● What you should do: Copy every line of the material exactly as it stands.

● Raw data:
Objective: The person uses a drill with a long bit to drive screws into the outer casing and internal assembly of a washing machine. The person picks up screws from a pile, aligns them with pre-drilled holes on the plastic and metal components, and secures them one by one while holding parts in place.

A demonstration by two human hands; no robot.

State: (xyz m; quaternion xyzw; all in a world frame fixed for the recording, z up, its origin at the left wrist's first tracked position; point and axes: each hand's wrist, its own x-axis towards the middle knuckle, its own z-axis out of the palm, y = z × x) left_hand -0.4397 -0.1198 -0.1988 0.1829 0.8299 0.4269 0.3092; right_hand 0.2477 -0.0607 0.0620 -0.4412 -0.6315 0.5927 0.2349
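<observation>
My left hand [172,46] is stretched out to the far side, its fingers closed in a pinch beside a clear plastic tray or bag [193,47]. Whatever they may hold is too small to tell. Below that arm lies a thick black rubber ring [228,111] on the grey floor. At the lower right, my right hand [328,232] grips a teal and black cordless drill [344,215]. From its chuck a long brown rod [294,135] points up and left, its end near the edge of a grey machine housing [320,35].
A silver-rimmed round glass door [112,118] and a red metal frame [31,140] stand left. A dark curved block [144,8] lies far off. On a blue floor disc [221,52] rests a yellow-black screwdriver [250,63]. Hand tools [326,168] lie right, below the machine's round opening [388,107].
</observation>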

● Task output:
Objective: The person uses a drill with a long bit to drive screws into the outer casing and internal assembly of a washing machine. The person picks up screws from a pile, aligns them with pre-drilled holes on the plastic and metal components, and secures them one by one while holding parts in place.

A demonstration by two human hands; no robot.

State: (xyz m; quaternion xyzw; all in a world frame fixed for the recording, z up, its origin at the left wrist's first tracked position; point and axes: each hand's wrist, its own x-axis towards the middle knuckle, its own z-axis out of the palm, y = z × x) left_hand -0.4397 -0.1198 -0.1988 0.1829 0.8299 0.4269 0.3092; right_hand 0.2477 -0.0607 0.0620 -0.4412 -0.6315 0.5927 0.2349
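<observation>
My left hand [172,46] is stretched out to the far side, its fingers closed in a pinch beside a clear plastic tray or bag [193,47]. Whatever they may hold is too small to tell. Below that arm lies a thick black rubber ring [228,111] on the grey floor. At the lower right, my right hand [328,232] grips a teal and black cordless drill [344,215]. From its chuck a long brown rod [294,135] points up and left, its end near the edge of a grey machine housing [320,35].
A silver-rimmed round glass door [112,118] and a red metal frame [31,140] stand left. A dark curved block [144,8] lies far off. On a blue floor disc [221,52] rests a yellow-black screwdriver [250,63]. Hand tools [326,168] lie right, below the machine's round opening [388,107].
</observation>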

Nothing remains to be done, and the exercise is complete.